Salmond talks up Scotland's EU membership prospects

Appearing on BBC’s Andrew Marr programme, Alex Salmond, former leader of the Scottish National Party, said, “The Theresa May line – this is not the time or now is not the time – is not going to stand. It won’t necessarily crumble today or tomorrow or next week but over the next few months that line will crumble because no British prime minister can stand against the democratic wishes.” He added, “There’s been a sea change in attitudes towards Scotland. The British press always exaggerated the opposition [in Europe] to Scotland [becoming an independent member of the EU] , that was part of the campaign, but there can be no mistaking now the friendship towards Scotland and the key thing of course is as Scotland has gained influence the UK Government has lost influence. If you’re withdrawing as the UK is from the European Union you’ve got very little credit and very little credibility across the entire continent of Europe.”

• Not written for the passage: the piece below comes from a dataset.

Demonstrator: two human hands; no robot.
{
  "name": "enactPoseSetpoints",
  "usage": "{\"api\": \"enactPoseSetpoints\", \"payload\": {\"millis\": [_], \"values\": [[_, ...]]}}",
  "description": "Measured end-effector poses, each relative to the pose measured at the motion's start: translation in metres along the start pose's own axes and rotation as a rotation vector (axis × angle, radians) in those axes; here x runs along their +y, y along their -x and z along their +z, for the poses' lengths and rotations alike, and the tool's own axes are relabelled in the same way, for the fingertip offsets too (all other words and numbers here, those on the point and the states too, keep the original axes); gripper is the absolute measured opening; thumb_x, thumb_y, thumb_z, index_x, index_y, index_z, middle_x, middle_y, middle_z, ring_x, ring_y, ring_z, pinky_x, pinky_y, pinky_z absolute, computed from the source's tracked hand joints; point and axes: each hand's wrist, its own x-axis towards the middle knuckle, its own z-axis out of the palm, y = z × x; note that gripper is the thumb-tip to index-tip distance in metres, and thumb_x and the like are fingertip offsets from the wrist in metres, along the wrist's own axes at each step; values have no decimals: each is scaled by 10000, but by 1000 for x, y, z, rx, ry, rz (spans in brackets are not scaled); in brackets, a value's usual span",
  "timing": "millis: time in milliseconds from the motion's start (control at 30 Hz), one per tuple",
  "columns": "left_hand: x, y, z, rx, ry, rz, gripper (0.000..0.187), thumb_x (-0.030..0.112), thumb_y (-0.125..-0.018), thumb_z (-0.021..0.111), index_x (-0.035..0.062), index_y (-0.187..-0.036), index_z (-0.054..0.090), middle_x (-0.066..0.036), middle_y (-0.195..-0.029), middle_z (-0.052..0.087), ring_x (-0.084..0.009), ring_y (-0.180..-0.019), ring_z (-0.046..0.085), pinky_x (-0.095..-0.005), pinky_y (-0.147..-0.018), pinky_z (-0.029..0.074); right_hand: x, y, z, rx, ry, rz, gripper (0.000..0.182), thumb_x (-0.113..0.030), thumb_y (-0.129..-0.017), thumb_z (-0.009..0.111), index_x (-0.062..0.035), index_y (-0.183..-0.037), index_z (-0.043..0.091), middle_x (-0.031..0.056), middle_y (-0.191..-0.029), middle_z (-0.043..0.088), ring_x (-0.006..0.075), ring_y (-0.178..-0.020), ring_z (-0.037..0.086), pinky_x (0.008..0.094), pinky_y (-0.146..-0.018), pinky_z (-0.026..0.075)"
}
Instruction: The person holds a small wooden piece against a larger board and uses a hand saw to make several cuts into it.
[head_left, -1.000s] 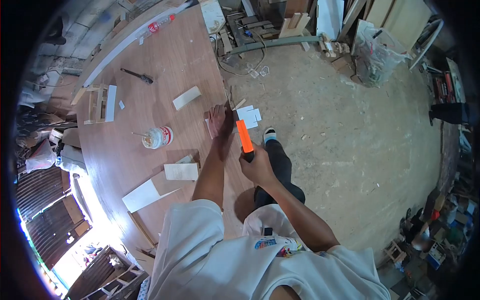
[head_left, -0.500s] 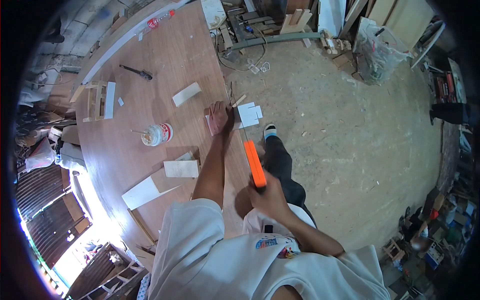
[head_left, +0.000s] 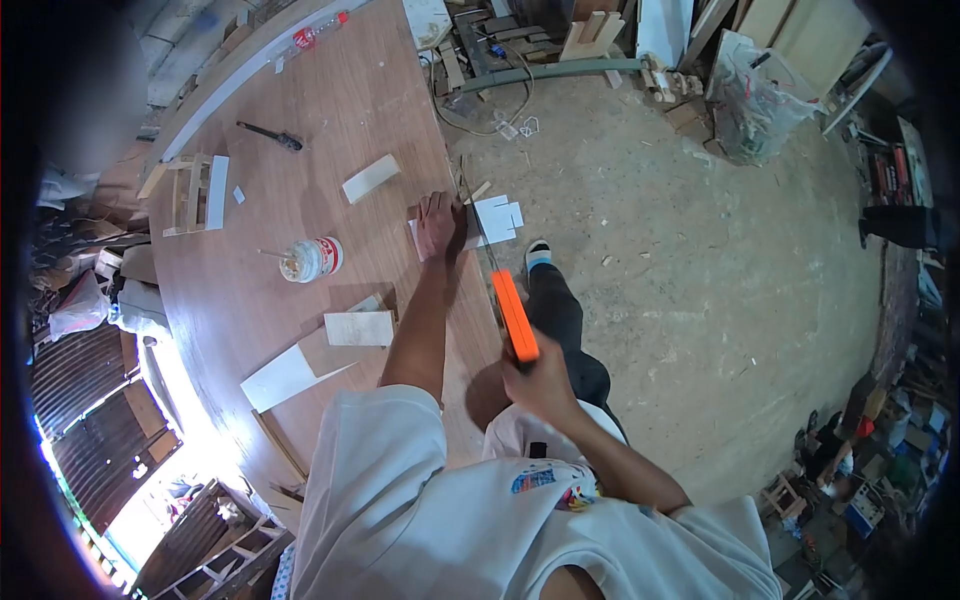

This came as a cross-party group of 50 European parliamentarians, mainly MEPs, wrote a letter to the Presiding Officer of the Scottish Parliament Ken Macintosh and MSPs to assure them Scotland would be “most welcome” as a Member of the European Union. The letter states, “The question of Scotland’s constitutional future, and your relationships with the UK and the EU are for the people of Scotland to decide. It is not our place to tell Scotland what path you should take [but] … if Scotland were to become an independent country and decided to seek to maintain European Union membership, we offer our full support to ensure the transition is as swift, smooth, and orderly as possible.”